The convention held its official proceedings at the 1,500 seat First Baptist Church, November 13–15. The proceedings were preceded by a November 12 rally at the 10,000 seat Cadle Tabernacle. At the time, the Tabernacle was considered to be the largest auditorium in Indianapolis.
As the Prohibition Party declined in prominence, it often held its conventions in progressively less grand venues. When the already-declining party previously held its convention at the Cadle Tabernacle in 1932, Time magazine had noted that the venue's lack of grandeur, describing the space as being defined by "low gloomy rafters". In 1951, roughly twenty years later, the party only managed to half-fill the venue for the mass assembly held in conjunction with the convention (with 5,000 attendees in the 10,000 capacity facility), and the official business of the convention was held in a much smaller venue.

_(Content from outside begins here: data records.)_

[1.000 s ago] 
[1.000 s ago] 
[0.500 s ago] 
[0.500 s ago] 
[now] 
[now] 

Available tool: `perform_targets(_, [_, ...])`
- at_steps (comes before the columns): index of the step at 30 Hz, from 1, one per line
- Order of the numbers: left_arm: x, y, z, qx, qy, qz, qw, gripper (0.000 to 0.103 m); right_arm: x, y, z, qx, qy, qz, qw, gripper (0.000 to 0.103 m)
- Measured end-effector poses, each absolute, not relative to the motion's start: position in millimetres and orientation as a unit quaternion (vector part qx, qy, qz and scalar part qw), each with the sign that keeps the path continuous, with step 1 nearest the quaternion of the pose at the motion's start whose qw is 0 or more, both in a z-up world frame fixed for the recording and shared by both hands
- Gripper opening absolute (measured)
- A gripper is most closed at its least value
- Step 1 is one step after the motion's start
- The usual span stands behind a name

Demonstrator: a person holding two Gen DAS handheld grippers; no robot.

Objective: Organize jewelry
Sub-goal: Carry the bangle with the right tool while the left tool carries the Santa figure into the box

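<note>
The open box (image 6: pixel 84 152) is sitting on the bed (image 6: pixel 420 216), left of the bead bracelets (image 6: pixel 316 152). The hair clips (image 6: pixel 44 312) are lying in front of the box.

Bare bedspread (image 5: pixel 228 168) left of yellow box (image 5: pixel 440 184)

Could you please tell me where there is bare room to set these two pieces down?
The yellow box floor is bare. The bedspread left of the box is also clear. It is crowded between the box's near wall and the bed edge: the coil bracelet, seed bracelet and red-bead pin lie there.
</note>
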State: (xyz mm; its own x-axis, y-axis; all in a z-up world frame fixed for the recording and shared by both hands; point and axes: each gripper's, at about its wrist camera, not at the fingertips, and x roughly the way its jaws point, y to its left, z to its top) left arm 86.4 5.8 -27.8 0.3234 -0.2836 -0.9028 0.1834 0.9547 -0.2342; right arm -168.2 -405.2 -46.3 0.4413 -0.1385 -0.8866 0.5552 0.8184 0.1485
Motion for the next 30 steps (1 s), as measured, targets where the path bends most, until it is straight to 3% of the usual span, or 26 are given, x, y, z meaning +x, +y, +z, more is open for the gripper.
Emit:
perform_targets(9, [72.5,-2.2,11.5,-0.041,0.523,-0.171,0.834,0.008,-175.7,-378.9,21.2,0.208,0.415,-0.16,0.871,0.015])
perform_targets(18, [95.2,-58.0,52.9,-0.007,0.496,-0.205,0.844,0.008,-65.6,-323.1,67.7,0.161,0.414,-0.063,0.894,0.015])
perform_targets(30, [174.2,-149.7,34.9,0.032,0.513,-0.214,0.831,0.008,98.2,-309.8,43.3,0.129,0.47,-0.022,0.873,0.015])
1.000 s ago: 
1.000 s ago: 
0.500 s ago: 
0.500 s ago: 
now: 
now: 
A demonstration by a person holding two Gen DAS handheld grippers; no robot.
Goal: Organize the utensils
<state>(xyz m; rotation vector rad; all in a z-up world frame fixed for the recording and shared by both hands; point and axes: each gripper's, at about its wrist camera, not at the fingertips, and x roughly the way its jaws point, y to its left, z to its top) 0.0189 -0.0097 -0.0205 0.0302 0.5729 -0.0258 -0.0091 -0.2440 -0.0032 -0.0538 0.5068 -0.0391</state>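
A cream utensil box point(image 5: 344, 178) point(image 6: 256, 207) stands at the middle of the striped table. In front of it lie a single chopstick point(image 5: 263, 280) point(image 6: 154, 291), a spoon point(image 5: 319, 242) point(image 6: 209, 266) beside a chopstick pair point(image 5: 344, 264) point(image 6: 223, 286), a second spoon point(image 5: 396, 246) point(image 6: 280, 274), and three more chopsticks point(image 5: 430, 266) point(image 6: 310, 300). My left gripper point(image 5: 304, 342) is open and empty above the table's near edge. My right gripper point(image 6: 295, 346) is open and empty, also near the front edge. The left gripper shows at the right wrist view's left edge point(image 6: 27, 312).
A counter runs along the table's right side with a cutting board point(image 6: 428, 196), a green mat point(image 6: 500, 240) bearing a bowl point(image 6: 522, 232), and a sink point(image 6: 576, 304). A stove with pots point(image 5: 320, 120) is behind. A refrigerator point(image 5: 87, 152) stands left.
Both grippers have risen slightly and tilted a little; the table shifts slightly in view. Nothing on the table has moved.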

The state of Indiana was a regular location for the party's conventions. Indianapolis had been the site of the 1888, 1904, 1932, and 1943 conventions. Winona Lake, Indiana was the site of the party's convention in 1947 and later in 1959. Milford (in Kosciusko County, Indiana) was later the site of its convention in 1955.

Most states were represented by delegates at the convention. Several of those in attendance at the convention were members of the Taylorites religious sect.

Enoch A. Holtwick served as presiding officer during the convention.

==Mass gathering==
The mass gathering was held on November 12, the eve of the official proceedings of the convention. It was headlined by celebrity Stuart Hamblen, a film, radio, and rodeo celebrity who had pivoted into work as an evangelist speaker and gospel musician. It was expected that Hamblen's celebrity would be enough for organizers to fill the entirety of the 10,000-seat venue for the mass gathering. However, the reported attendance ultimately numbered at only 5,000.

==Nominations==
Among those who came to Indianapolis seeking the party's presidential nomination was Homer A. Tomilnson, bishop of the Church of God. He desired for the party to nominate him for president, and wanted Dwight D. Eisenhower's name to be nominated for vice president. The party's spokesperson had inquired, ahead of the election, with Douglas MacArthur as to whether he'd make himself available to be the party's nominee, which MacArthur declined.

Rally headliner Stuart Hamblen was nominated for president. Coming second to him in the balloting was dark horse contender Enoch A. Holtwick, a history professor at Greenville College in Illinois. With only 112 delegates voting, only 56 votes were needed to obtain a majority needed for nomination. Hamblen won on the first ballot, receiving 74 votes to Holwick's 41. Hamblen, however, was not present to deliver an acceptance speech, having left Indianapolis for New York after the rally. He agreed to the nomination, intending to run a Bible-focused campaign for the presidency. After the presidential balloting, Holwick was nominated for vice president by acclamation.

After the presidential balloting, and prior to the convention adjourning, a motion was introduced to rename the party. This was rejected.